Could you copy exactly the lines below, beginning at the line with "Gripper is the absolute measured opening" and stopping after the line with "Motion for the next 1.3", with no pictures?
-- Opening Marker --
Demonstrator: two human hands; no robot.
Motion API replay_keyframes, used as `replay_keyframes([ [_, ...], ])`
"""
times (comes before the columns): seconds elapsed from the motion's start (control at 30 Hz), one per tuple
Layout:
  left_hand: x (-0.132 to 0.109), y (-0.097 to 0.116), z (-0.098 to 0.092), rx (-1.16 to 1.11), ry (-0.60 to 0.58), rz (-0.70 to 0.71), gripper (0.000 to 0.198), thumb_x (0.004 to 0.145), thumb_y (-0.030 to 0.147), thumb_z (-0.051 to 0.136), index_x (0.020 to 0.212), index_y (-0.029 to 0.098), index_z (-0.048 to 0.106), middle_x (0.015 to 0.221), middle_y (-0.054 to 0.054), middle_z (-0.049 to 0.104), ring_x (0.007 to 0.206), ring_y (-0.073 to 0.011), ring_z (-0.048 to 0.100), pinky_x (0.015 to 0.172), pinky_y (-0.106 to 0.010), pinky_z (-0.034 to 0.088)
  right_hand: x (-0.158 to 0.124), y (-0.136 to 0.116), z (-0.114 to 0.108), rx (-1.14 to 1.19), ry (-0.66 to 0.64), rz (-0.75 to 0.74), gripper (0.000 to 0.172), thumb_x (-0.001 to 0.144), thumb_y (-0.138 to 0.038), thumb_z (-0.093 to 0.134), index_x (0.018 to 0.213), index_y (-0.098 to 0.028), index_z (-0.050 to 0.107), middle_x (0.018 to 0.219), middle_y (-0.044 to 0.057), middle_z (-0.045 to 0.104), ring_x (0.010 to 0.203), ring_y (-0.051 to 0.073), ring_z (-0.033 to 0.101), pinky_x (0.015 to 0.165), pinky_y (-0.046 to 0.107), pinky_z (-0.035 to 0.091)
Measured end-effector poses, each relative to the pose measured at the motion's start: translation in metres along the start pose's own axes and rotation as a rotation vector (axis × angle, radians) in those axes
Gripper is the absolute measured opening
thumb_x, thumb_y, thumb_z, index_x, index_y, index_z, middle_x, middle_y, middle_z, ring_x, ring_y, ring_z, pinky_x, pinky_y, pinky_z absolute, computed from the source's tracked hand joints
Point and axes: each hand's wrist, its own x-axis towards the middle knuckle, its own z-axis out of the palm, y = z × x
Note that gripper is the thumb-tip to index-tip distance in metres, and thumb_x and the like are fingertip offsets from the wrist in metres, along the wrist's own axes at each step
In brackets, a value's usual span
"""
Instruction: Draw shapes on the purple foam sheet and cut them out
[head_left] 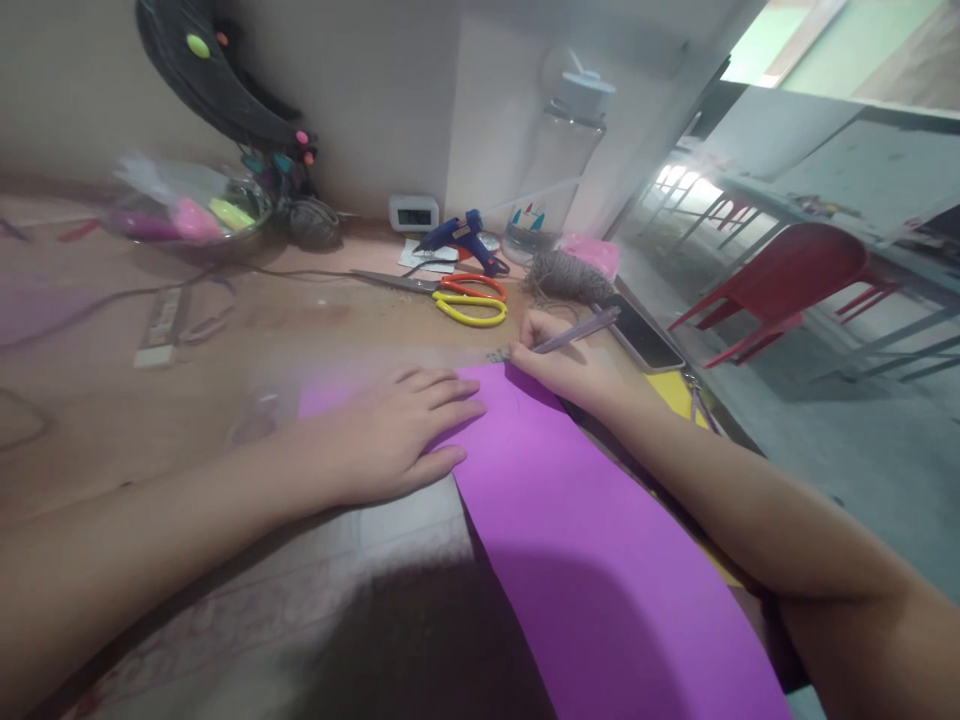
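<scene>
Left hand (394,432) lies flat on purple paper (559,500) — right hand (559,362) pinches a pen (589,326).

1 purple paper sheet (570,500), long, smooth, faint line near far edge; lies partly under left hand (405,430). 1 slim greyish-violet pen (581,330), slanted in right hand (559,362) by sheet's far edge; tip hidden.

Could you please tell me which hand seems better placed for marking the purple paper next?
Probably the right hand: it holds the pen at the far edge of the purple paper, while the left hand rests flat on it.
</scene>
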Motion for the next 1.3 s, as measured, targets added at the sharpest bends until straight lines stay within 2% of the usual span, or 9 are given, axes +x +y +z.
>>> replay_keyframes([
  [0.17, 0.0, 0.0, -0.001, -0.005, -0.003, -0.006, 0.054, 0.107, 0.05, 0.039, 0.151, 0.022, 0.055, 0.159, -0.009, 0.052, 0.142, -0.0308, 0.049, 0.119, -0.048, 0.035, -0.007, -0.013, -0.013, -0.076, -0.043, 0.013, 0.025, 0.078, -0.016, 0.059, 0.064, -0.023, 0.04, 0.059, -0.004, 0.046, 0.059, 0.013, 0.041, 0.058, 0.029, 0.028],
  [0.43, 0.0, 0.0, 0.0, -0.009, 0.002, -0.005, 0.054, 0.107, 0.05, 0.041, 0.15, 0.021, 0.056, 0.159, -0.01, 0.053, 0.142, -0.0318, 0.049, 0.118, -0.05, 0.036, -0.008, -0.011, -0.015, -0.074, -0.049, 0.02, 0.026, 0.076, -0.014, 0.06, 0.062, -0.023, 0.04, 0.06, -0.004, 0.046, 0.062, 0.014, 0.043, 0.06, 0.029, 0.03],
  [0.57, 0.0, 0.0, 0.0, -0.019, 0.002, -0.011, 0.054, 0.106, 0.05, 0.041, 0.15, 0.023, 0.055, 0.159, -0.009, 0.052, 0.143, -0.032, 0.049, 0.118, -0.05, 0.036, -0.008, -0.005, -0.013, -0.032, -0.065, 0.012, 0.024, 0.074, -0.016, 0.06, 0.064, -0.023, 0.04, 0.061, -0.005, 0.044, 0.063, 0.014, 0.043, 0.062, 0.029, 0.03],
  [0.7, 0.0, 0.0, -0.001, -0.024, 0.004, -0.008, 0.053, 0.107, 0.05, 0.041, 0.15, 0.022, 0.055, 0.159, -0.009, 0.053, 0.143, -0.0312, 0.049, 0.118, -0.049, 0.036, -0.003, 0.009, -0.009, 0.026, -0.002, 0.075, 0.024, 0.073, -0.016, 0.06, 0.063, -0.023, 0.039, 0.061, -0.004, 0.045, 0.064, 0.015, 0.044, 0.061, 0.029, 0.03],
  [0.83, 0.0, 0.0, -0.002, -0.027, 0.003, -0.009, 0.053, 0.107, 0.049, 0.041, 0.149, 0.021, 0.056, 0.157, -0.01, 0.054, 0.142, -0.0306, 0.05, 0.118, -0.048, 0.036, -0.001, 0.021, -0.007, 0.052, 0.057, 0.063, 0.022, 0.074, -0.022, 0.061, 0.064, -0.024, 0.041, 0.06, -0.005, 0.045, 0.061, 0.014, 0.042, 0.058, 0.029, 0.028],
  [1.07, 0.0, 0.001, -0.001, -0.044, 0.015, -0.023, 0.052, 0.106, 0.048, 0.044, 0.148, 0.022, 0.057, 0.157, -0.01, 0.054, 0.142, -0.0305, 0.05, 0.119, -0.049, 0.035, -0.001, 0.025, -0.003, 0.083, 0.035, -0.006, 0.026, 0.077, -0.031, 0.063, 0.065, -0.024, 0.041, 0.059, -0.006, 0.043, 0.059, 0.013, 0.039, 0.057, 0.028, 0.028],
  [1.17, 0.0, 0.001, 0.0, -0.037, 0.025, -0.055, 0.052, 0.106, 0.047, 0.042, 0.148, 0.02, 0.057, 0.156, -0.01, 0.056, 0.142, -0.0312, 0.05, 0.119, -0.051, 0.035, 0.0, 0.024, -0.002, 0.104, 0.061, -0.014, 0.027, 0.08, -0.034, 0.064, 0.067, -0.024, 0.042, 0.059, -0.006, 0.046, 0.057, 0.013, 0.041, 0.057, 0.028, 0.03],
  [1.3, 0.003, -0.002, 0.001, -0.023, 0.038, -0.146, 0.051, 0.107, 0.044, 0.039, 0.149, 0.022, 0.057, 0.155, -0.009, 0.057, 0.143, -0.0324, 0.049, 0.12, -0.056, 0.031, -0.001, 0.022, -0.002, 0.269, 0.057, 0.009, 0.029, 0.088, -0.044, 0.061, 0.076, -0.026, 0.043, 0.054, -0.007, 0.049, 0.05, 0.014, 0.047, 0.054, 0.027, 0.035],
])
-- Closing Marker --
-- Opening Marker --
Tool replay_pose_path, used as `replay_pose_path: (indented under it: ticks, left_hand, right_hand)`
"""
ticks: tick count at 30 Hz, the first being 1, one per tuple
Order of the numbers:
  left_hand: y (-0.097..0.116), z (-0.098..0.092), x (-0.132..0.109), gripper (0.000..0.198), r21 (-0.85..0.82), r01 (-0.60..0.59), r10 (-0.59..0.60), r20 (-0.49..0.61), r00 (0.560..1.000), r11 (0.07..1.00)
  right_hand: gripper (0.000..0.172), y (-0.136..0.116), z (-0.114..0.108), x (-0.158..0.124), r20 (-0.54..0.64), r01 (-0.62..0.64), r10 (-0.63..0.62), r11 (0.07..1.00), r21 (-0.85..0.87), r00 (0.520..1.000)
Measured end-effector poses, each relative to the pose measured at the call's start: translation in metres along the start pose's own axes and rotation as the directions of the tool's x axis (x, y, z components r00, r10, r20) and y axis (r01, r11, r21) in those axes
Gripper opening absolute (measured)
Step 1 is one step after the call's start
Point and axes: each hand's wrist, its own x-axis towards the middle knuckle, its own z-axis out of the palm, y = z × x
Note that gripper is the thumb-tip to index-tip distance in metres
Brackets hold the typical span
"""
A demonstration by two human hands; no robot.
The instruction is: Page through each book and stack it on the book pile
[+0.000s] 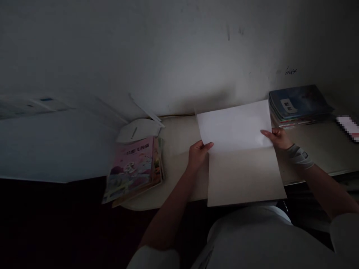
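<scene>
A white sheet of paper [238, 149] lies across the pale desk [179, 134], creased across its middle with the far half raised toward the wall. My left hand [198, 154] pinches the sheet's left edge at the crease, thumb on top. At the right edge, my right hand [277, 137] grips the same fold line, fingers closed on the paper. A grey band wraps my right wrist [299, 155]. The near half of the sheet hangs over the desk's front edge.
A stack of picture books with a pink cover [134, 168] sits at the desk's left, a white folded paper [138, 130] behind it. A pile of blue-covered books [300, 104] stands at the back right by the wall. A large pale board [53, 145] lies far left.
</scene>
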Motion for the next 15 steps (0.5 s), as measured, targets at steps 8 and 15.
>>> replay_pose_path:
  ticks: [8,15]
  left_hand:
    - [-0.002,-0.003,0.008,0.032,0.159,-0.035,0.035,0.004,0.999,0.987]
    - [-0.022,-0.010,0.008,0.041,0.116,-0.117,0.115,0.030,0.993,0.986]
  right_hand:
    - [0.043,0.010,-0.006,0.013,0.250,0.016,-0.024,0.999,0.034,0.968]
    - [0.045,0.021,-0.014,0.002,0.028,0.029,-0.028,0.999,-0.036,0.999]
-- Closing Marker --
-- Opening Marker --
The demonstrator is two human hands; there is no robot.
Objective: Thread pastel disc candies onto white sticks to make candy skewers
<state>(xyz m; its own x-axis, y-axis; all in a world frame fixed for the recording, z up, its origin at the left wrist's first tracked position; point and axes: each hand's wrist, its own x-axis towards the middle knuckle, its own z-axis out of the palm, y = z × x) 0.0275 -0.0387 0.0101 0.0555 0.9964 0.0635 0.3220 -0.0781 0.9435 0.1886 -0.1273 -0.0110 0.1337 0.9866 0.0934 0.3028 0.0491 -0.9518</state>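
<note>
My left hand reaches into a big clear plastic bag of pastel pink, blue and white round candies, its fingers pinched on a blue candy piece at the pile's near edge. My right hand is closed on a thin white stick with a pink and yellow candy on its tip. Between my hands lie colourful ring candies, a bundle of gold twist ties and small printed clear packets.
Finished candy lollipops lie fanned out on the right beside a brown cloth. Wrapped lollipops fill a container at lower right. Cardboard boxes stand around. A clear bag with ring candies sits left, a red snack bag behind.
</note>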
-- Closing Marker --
Your response:
Gripper is the absolute measured opening
thumb_x, thumb_y, thumb_z, index_x, index_y, index_z, middle_x, middle_y, middle_z, ring_x, ring_y, ring_z, pinky_x, pinky_y, pinky_z absolute, computed from the source's tracked hand joints
Point and axes: each hand's wrist, its own x-axis towards the middle knuckle, its own z-axis out of the palm, y = z × x
Note that gripper is the thumb-tip to index-tip distance in metres, and thumb_x and the like are fingertip offsets from the wrist in metres, along the wrist's own axes at each step
In brackets, a value's usual span
"""
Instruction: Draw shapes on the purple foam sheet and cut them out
[head_left] 
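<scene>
Left hand (394,432) lies flat on purple paper (559,500) — right hand (559,362) pinches a pen (589,326).

1 purple paper sheet (570,500), long, smooth, faint line near far edge; lies partly under left hand (405,430). 1 slim greyish-violet pen (581,330), slanted in right hand (559,362) by sheet's far edge; tip hidden.

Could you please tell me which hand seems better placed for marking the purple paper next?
Probably the right hand: it holds the pen at the far edge of the purple paper, while the left hand rests flat on it.
</scene>
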Motion for the next 1.3 s, as measured, targets added at the sharpest bends until straight lines stay within 2% of the usual span, or 9 are given, axes +x +y +z.

The response to this exercise has been given in full.